_WHAT TO PRODUCE_:
Transcribe only the part of the material below that begins at the line containing "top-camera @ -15" and ends at the line containing "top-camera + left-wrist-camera", with both kept and images left out.

_TASK INPUTS_:
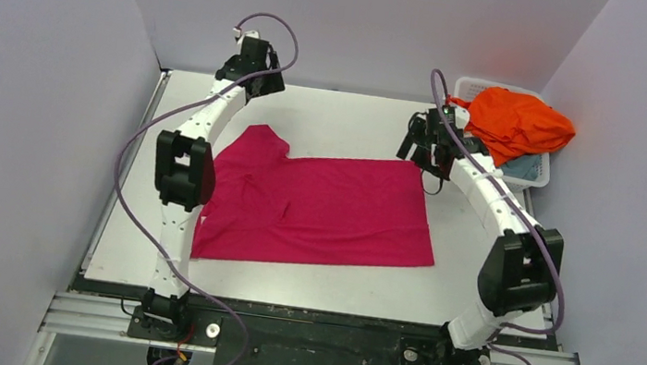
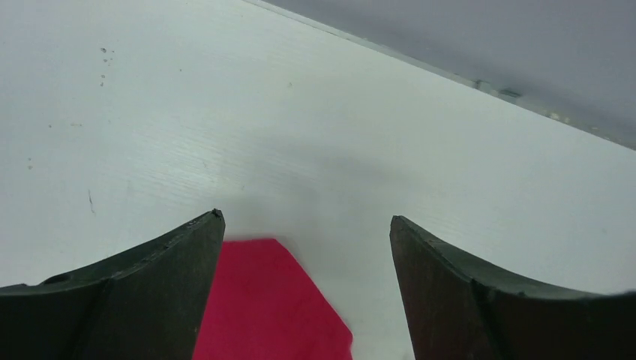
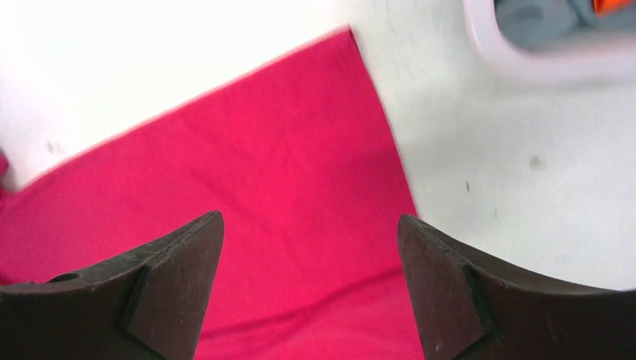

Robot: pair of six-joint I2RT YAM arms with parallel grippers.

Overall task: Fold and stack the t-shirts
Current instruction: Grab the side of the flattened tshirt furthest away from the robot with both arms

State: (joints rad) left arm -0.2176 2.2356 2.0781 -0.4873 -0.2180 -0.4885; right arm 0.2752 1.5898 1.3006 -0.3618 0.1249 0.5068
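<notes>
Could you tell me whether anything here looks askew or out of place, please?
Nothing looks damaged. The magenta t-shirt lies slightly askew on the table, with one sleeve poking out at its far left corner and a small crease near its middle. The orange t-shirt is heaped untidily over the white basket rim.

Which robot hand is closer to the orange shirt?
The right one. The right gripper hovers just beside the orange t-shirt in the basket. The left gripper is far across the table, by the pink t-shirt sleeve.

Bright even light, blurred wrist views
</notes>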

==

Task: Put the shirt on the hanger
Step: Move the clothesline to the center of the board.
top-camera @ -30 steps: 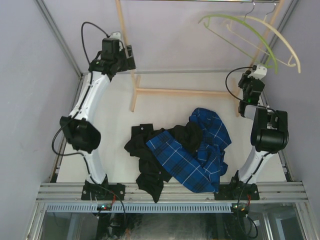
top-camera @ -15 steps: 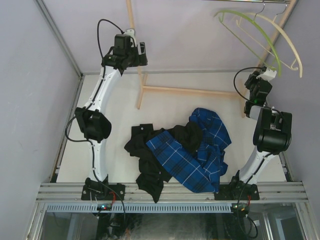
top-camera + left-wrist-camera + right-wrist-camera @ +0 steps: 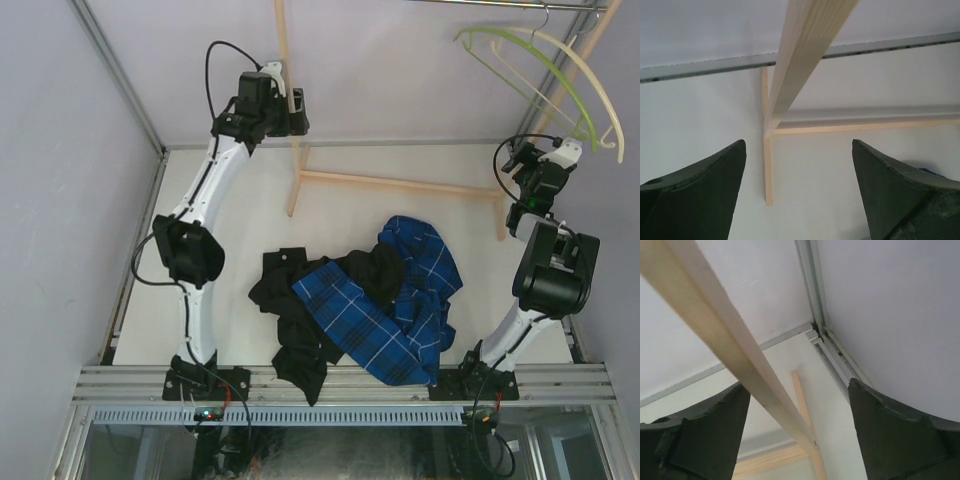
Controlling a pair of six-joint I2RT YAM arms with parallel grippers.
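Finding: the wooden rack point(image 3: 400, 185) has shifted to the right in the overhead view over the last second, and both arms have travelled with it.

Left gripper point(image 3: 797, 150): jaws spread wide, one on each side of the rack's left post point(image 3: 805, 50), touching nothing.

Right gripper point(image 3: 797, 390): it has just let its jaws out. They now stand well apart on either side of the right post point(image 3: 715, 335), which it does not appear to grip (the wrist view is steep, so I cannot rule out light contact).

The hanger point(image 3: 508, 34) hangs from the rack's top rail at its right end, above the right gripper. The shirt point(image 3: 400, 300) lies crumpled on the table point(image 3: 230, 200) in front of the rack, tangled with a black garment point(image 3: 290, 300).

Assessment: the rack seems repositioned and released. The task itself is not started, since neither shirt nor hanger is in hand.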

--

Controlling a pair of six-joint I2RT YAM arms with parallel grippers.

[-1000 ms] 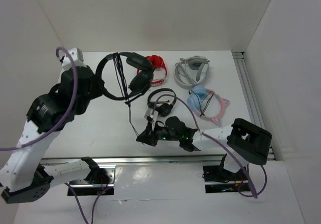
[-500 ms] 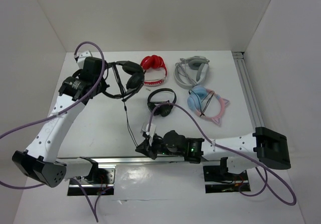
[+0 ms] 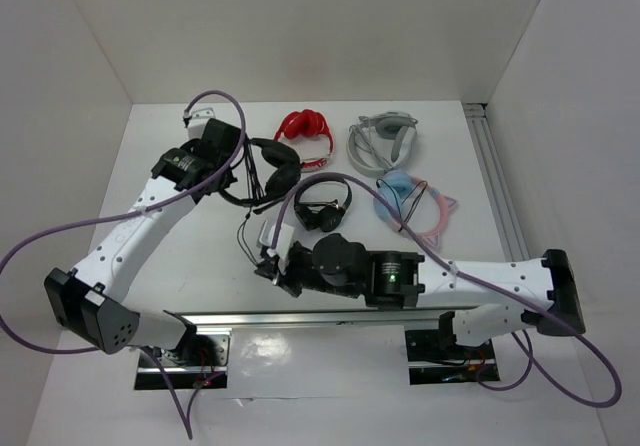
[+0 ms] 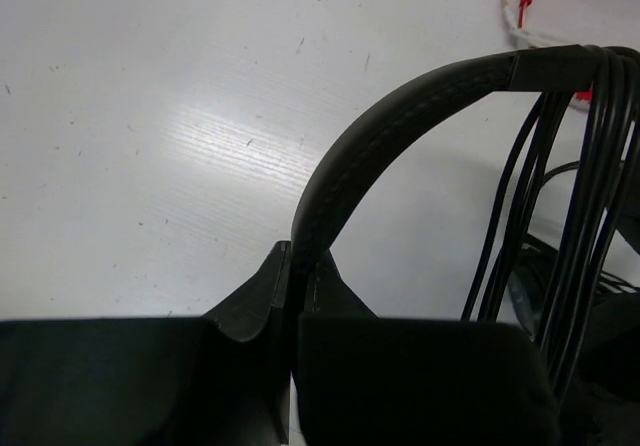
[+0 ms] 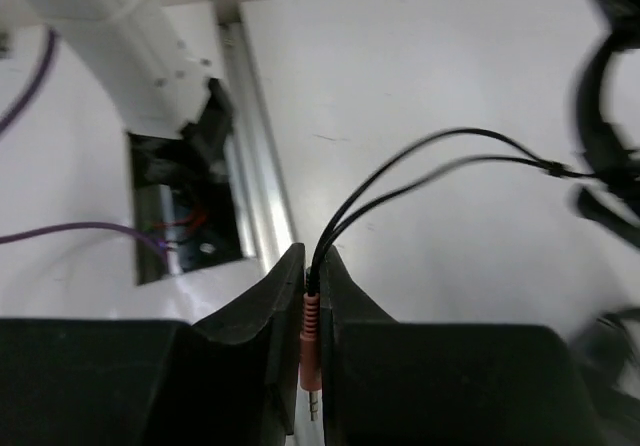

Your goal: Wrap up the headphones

_ANSWER AREA_:
top-camera @ -15 steps: 
top-camera + left-wrist-camera + right-wrist-camera @ +0 steps: 

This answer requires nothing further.